- **DATASET EXTRACT**:
────────────────

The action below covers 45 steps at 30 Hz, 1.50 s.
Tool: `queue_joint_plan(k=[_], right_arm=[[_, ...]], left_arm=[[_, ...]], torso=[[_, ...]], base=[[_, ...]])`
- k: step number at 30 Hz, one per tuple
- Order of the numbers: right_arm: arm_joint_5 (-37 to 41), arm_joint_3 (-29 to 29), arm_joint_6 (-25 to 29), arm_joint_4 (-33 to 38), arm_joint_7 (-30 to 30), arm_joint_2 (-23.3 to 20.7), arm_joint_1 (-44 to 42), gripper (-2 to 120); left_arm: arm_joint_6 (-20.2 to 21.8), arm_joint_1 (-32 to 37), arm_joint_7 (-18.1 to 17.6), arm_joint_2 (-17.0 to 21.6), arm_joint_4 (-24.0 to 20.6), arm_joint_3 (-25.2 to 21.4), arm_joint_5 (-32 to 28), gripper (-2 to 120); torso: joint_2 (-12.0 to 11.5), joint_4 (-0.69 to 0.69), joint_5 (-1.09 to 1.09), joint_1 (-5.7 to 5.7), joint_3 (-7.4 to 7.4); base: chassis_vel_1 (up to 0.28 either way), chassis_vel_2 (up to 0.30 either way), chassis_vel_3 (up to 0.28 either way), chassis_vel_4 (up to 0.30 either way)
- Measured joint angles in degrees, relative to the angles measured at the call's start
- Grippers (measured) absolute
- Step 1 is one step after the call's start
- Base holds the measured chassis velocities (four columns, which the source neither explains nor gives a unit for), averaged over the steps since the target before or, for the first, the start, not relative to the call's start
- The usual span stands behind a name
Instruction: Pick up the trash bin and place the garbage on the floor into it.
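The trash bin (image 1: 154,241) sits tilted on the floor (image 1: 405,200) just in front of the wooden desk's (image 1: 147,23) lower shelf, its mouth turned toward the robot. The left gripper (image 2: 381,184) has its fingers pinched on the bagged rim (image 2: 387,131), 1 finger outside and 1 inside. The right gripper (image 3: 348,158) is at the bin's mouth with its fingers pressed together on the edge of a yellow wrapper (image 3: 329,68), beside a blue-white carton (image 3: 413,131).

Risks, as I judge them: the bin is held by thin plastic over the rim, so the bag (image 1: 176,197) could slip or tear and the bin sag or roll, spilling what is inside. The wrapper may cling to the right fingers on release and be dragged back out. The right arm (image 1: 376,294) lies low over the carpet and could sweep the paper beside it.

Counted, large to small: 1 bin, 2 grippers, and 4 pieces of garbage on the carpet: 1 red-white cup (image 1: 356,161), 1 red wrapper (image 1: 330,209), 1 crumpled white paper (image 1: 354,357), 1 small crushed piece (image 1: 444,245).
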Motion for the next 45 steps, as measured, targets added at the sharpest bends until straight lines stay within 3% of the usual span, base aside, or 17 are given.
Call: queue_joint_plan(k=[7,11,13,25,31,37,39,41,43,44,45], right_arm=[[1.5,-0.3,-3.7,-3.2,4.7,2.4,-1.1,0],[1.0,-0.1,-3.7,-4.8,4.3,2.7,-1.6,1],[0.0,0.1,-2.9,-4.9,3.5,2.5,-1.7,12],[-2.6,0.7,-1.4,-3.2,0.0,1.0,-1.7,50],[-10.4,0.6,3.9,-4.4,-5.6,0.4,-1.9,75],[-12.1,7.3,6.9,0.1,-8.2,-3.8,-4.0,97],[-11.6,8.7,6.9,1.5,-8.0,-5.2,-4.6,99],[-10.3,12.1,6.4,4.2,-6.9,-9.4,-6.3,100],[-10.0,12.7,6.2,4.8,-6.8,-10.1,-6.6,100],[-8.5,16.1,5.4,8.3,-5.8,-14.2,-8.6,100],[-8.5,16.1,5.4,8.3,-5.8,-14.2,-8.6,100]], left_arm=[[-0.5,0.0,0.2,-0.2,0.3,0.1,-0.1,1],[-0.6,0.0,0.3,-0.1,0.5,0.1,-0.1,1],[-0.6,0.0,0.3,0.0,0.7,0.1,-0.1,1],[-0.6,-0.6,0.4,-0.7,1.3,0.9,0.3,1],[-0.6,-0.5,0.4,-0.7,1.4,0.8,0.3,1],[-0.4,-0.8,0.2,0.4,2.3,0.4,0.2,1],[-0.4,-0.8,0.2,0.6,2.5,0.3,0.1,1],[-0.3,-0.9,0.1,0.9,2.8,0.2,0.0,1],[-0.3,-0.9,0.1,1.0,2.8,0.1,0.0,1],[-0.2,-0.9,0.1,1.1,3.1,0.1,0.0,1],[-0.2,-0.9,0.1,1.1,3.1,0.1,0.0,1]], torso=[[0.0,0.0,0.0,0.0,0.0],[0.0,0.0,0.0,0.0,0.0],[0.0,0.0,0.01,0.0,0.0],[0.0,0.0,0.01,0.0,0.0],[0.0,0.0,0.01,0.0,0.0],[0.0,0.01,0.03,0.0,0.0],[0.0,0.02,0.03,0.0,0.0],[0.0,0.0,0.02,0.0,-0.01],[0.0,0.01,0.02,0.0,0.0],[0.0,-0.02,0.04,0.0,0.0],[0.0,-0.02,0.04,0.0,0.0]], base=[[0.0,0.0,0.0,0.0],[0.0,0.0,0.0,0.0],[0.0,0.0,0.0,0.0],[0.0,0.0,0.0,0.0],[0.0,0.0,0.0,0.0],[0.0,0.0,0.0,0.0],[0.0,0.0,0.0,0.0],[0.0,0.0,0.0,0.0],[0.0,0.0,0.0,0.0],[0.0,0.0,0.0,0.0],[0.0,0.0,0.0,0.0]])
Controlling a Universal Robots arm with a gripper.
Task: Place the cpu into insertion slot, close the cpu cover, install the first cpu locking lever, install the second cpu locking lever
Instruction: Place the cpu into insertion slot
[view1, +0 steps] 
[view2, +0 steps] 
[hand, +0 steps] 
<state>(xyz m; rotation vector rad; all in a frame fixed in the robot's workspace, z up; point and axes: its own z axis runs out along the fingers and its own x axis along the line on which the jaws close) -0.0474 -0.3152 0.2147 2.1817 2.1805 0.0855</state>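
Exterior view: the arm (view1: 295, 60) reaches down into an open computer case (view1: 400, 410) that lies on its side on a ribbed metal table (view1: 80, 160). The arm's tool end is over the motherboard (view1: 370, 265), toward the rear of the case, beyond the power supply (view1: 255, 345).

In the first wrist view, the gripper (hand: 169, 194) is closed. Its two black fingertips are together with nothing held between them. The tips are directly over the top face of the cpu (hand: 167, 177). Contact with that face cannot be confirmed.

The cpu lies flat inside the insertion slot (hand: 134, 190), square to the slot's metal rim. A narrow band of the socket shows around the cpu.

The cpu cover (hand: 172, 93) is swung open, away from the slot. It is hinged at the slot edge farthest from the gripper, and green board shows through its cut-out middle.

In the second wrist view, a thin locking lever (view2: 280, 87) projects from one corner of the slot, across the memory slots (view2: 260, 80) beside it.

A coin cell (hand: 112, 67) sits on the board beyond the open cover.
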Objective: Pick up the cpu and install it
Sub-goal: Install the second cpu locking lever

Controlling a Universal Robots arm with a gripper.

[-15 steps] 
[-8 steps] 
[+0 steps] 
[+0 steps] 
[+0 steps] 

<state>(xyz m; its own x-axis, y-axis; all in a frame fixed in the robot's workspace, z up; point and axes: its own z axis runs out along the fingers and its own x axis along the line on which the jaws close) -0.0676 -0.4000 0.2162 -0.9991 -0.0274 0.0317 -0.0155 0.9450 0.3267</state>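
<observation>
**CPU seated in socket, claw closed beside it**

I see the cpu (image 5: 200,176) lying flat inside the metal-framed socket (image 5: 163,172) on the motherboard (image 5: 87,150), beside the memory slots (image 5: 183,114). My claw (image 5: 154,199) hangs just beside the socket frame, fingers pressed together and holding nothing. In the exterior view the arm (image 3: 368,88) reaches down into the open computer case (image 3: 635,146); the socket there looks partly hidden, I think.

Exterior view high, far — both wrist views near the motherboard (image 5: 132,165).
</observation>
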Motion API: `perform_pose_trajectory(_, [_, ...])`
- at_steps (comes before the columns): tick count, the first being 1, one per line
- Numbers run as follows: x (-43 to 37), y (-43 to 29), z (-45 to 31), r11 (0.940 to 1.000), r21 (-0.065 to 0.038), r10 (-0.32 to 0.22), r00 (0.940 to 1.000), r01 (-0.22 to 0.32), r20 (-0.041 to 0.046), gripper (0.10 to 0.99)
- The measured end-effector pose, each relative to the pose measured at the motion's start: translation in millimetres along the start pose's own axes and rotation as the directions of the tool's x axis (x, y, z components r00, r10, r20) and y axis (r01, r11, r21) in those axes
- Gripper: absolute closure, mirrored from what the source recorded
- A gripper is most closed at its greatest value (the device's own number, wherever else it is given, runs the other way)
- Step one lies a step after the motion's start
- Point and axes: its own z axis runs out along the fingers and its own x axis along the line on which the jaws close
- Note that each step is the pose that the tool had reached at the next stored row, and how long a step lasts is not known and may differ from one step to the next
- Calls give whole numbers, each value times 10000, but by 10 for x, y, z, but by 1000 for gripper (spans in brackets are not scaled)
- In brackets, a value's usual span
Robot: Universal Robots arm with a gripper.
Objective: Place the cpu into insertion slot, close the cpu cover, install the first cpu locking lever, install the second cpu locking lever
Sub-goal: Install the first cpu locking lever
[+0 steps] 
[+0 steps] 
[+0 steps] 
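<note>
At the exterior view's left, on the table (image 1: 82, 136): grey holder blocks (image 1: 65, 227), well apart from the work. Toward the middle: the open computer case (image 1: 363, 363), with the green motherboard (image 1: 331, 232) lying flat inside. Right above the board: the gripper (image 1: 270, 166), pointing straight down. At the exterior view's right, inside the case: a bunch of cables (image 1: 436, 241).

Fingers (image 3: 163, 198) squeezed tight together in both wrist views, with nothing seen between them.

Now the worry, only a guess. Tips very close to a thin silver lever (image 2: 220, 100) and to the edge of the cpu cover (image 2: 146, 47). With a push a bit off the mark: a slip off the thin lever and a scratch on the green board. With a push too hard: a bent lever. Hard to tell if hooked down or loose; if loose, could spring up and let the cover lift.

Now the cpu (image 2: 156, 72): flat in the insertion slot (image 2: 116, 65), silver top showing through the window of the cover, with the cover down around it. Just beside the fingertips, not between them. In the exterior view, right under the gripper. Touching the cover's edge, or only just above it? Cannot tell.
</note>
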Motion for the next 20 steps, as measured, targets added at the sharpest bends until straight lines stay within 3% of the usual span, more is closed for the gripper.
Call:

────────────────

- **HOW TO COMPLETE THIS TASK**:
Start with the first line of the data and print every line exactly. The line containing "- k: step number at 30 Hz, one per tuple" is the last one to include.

- **COMPLETED TASK**:
The action below covers 45 steps at 30 Hz, 1.50 s.
Tool: `queue_joint_plan(k=[_], right_arm=[[_, ...]], left_arm=[[_, ...]], torso=[[_, ...]], base=[[_, ...]])`
- k: step number at 30 Hz, one per tuple

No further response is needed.